■ DESCRIPTION OF THE TASK: Using the data that follows, output only the lines from the line with "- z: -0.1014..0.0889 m" up to and including the line with "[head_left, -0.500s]", exactly, leaving pictures aside.

══════════

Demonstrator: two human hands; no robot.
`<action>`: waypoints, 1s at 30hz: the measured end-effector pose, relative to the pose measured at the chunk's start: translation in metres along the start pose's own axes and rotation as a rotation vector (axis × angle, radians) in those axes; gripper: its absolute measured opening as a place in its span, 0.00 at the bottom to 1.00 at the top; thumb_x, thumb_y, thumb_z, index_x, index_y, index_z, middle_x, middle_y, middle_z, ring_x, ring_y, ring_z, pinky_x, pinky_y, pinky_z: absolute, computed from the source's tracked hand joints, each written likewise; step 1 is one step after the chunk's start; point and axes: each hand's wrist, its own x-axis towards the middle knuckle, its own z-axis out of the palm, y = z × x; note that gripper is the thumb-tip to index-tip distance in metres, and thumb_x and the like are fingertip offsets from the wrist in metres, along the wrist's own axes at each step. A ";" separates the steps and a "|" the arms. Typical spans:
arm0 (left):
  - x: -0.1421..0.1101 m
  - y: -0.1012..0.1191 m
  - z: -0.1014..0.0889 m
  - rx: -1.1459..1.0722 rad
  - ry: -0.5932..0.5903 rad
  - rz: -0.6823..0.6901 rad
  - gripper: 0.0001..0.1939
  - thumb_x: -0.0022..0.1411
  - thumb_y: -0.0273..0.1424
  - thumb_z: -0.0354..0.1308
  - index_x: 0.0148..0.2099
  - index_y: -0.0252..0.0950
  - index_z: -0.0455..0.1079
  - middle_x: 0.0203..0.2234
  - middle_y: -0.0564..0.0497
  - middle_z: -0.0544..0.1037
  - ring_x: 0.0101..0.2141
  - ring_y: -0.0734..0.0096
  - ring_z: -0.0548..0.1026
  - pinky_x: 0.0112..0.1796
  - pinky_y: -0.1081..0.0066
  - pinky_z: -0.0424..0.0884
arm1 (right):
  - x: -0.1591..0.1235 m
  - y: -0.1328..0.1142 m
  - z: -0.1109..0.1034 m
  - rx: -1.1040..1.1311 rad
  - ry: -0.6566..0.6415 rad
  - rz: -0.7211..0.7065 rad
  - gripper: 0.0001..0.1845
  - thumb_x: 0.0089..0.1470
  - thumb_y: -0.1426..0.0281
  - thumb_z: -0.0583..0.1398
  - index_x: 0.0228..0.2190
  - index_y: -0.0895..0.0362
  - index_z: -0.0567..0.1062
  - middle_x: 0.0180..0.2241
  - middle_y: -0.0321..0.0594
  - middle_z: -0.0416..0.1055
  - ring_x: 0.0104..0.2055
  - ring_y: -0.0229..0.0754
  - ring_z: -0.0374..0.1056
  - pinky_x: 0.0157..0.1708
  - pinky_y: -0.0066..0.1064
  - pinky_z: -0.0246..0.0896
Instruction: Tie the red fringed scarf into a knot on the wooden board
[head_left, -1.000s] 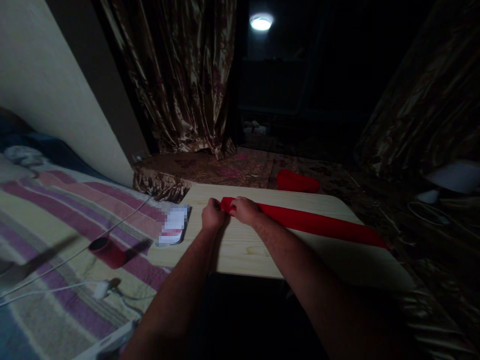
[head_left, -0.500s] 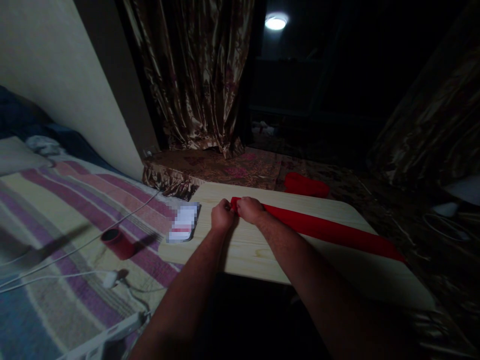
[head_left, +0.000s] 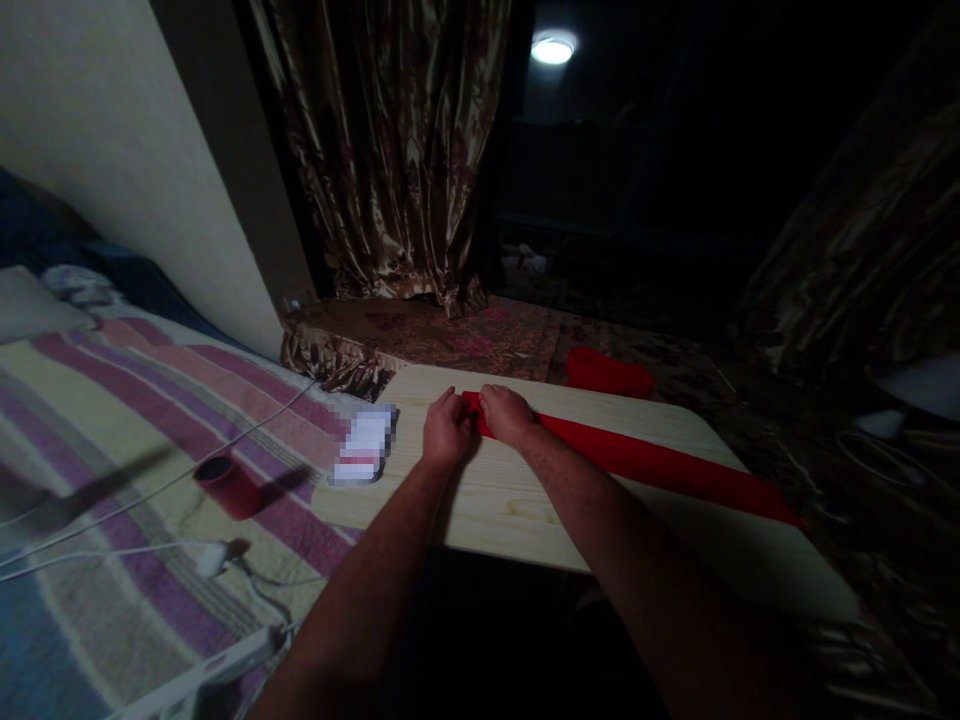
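A long folded strip of red cloth (head_left: 667, 465) lies lengthwise across the pale wooden table (head_left: 517, 510). My left hand (head_left: 448, 428) is at the strip's left end, its fingers closed on the cloth's edge. Close beside it, my right hand (head_left: 506, 414) grips the same end from above with bent fingers. A little red cloth shows between the two hands. The fingertips are partly hidden. To the left of my left hand lies a blurred-out white phone-like object (head_left: 364, 447) at the table's edge.
Another bundle of red cloth (head_left: 609, 373) lies beyond the table's far edge. On the striped bed cover (head_left: 142, 470) at left are a dark red cylinder (head_left: 231, 488), white cables with a plug (head_left: 213, 559) and a power strip (head_left: 202, 675). A patterned curtain (head_left: 390, 150) hangs behind.
My right hand has shifted slightly right, and the gap between the hands is a little wider, showing more red cloth. The left hand's fingers have lifted a little. The view has moved slightly.
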 end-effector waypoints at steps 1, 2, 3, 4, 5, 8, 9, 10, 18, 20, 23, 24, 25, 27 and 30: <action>0.000 0.000 0.000 -0.014 -0.004 0.008 0.17 0.50 0.21 0.58 0.43 0.39 0.76 0.56 0.44 0.75 0.61 0.57 0.67 0.60 0.57 0.65 | 0.000 0.001 0.000 0.013 -0.002 0.004 0.11 0.65 0.72 0.51 0.42 0.57 0.73 0.43 0.47 0.76 0.46 0.45 0.69 0.45 0.33 0.60; -0.001 0.001 0.000 -0.024 -0.020 0.023 0.18 0.50 0.21 0.58 0.44 0.39 0.75 0.55 0.44 0.76 0.61 0.58 0.67 0.60 0.58 0.65 | -0.001 0.002 0.000 0.026 -0.003 0.011 0.11 0.65 0.73 0.51 0.43 0.57 0.72 0.43 0.47 0.76 0.46 0.45 0.68 0.44 0.33 0.59; -0.001 0.002 0.000 -0.028 -0.044 0.042 0.18 0.50 0.21 0.57 0.43 0.39 0.75 0.53 0.45 0.77 0.62 0.59 0.67 0.60 0.58 0.65 | -0.002 0.002 0.000 0.037 -0.003 0.018 0.11 0.65 0.73 0.51 0.44 0.57 0.72 0.43 0.46 0.75 0.45 0.45 0.68 0.43 0.32 0.59; -0.001 0.002 0.000 -0.028 -0.066 0.060 0.17 0.51 0.20 0.57 0.42 0.39 0.76 0.52 0.46 0.78 0.62 0.59 0.66 0.61 0.59 0.65 | -0.002 0.003 0.000 0.046 -0.001 0.023 0.12 0.64 0.74 0.51 0.45 0.57 0.72 0.43 0.46 0.75 0.44 0.45 0.68 0.42 0.32 0.59; -0.001 0.003 0.000 -0.026 -0.078 0.073 0.16 0.51 0.20 0.56 0.41 0.39 0.76 0.50 0.47 0.79 0.63 0.60 0.66 0.61 0.60 0.65 | -0.003 0.003 0.000 0.052 0.004 0.023 0.12 0.64 0.74 0.51 0.45 0.57 0.72 0.43 0.45 0.75 0.43 0.44 0.68 0.41 0.32 0.59; -0.001 0.005 -0.001 -0.017 -0.070 0.076 0.13 0.53 0.21 0.55 0.38 0.37 0.77 0.47 0.45 0.80 0.62 0.62 0.66 0.60 0.62 0.66 | -0.004 0.005 -0.001 0.052 0.011 -0.017 0.11 0.62 0.74 0.53 0.41 0.57 0.75 0.42 0.45 0.75 0.43 0.45 0.66 0.41 0.32 0.59; -0.001 0.006 -0.002 -0.012 -0.067 0.071 0.13 0.54 0.21 0.54 0.38 0.37 0.77 0.48 0.44 0.80 0.62 0.63 0.67 0.60 0.63 0.66 | -0.004 0.006 -0.002 0.046 0.007 -0.042 0.10 0.62 0.74 0.54 0.39 0.57 0.76 0.41 0.45 0.74 0.44 0.45 0.66 0.41 0.32 0.59; -0.001 0.007 -0.002 -0.007 -0.071 0.068 0.13 0.55 0.22 0.54 0.38 0.37 0.78 0.50 0.44 0.79 0.62 0.63 0.67 0.60 0.64 0.66 | -0.005 0.007 -0.004 0.037 0.000 -0.068 0.10 0.62 0.74 0.54 0.38 0.57 0.77 0.41 0.45 0.74 0.46 0.45 0.65 0.43 0.32 0.59; -0.004 0.017 -0.007 0.139 -0.201 -0.004 0.22 0.58 0.28 0.55 0.53 0.43 0.78 0.61 0.49 0.71 0.63 0.59 0.65 0.62 0.59 0.63 | -0.007 0.009 -0.014 -0.027 -0.106 -0.154 0.16 0.63 0.73 0.54 0.45 0.60 0.80 0.48 0.50 0.74 0.53 0.47 0.61 0.54 0.34 0.55; -0.004 0.017 -0.006 0.167 -0.205 0.009 0.25 0.58 0.28 0.55 0.58 0.42 0.75 0.63 0.47 0.69 0.63 0.59 0.65 0.62 0.61 0.63 | -0.009 0.008 -0.016 -0.034 -0.087 -0.148 0.17 0.64 0.72 0.53 0.46 0.59 0.79 0.50 0.49 0.74 0.53 0.47 0.61 0.55 0.35 0.55; -0.006 0.015 -0.003 0.203 -0.197 0.049 0.27 0.59 0.30 0.55 0.61 0.36 0.72 0.64 0.42 0.66 0.63 0.58 0.65 0.61 0.64 0.63 | -0.013 0.008 -0.017 -0.069 -0.087 -0.103 0.18 0.65 0.71 0.51 0.49 0.57 0.78 0.52 0.49 0.72 0.53 0.49 0.62 0.54 0.38 0.56; -0.006 0.015 -0.002 0.220 -0.204 0.066 0.27 0.60 0.31 0.55 0.61 0.35 0.71 0.65 0.40 0.66 0.63 0.57 0.64 0.61 0.64 0.63 | -0.013 0.007 -0.017 -0.091 -0.114 -0.074 0.19 0.65 0.71 0.51 0.49 0.56 0.78 0.53 0.50 0.72 0.54 0.51 0.63 0.53 0.39 0.57; -0.007 0.016 -0.002 0.241 -0.219 0.082 0.27 0.60 0.33 0.55 0.62 0.34 0.70 0.65 0.39 0.65 0.63 0.56 0.64 0.61 0.64 0.63 | -0.014 0.007 -0.018 -0.115 -0.153 -0.041 0.18 0.64 0.70 0.52 0.48 0.56 0.79 0.53 0.51 0.72 0.54 0.52 0.63 0.52 0.41 0.58; -0.008 0.018 -0.001 0.293 -0.256 0.097 0.28 0.61 0.36 0.56 0.62 0.34 0.70 0.65 0.38 0.64 0.62 0.53 0.65 0.60 0.62 0.64 | -0.016 0.007 -0.018 -0.152 -0.242 0.011 0.17 0.63 0.69 0.53 0.47 0.55 0.79 0.51 0.52 0.73 0.54 0.55 0.63 0.51 0.44 0.58; -0.008 0.024 -0.001 0.368 -0.291 0.089 0.26 0.63 0.41 0.54 0.60 0.37 0.72 0.66 0.38 0.62 0.60 0.49 0.68 0.58 0.57 0.64 | -0.018 0.009 -0.018 -0.156 -0.282 -0.003 0.17 0.63 0.69 0.54 0.48 0.55 0.78 0.51 0.49 0.74 0.53 0.55 0.63 0.50 0.44 0.59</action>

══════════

■ RESULT BELOW:
  - z: -0.1014..0.0889 m
  - rx: -1.1459..1.0722 rad
  - ry: -0.5932..0.5903 rad
  - rz: -0.6823..0.6901 rad
  - gripper: 0.0001..0.1939
  - thumb_x: -0.0022..0.1411
  - thumb_y: -0.0273..0.1424
  - thumb_z: -0.0354..0.1308
  - index_x: 0.0148..0.2099
  - index_y: -0.0252..0.0950
  - index_z: -0.0455..0.1079
  - middle_x: 0.0203..0.2234
  - middle_y: -0.0564..0.0497
  - middle_z: -0.0544..0.1037
  - ring_x: 0.0101..0.2141
  - ring_y: -0.0734..0.0096
  - ring_z: -0.0548..0.1026
  - pinky_x: 0.0112..0.1796
  - pinky_y: -0.1081..0.0066
  - pinky_z: -0.0424..0.0884
arm1 (right):
  - x: -0.1591..0.1235 m
  - y: -0.1328..0.1142 m
  - z: -0.1109..0.1034 m
  - rx: -1.1040..1.1311 rad
  - ry: -0.6566..0.6415 rad
  - rz: -0.7211..0.7065 rad
  - gripper: 0.0001..0.1845
  - thumb_x: 0.0089..0.1470
  - thumb_y: -0.1426..0.0281
  - thumb_z: -0.0583..0.1398
  - index_x: 0.0228..0.2190
  - index_y: -0.0895..0.0362
  - index_z: -0.0567..0.1062
  - middle_x: 0.0180..0.2241
  - middle_y: -0.0321..0.0594
  - middle_z: -0.0416..0.1055
  - ring_x: 0.0104..0.2055
  - ring_y: -0.0229..0.0754
  - ring_z: -0.0374..0.1056
  - pinky_x: 0.0157..0.1708
  - pinky_y: -0.0066..0.1064
  - pinky_z: -0.0246..0.0896
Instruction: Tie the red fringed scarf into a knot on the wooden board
[head_left, -1.000s] 
[head_left, -0.500s] 

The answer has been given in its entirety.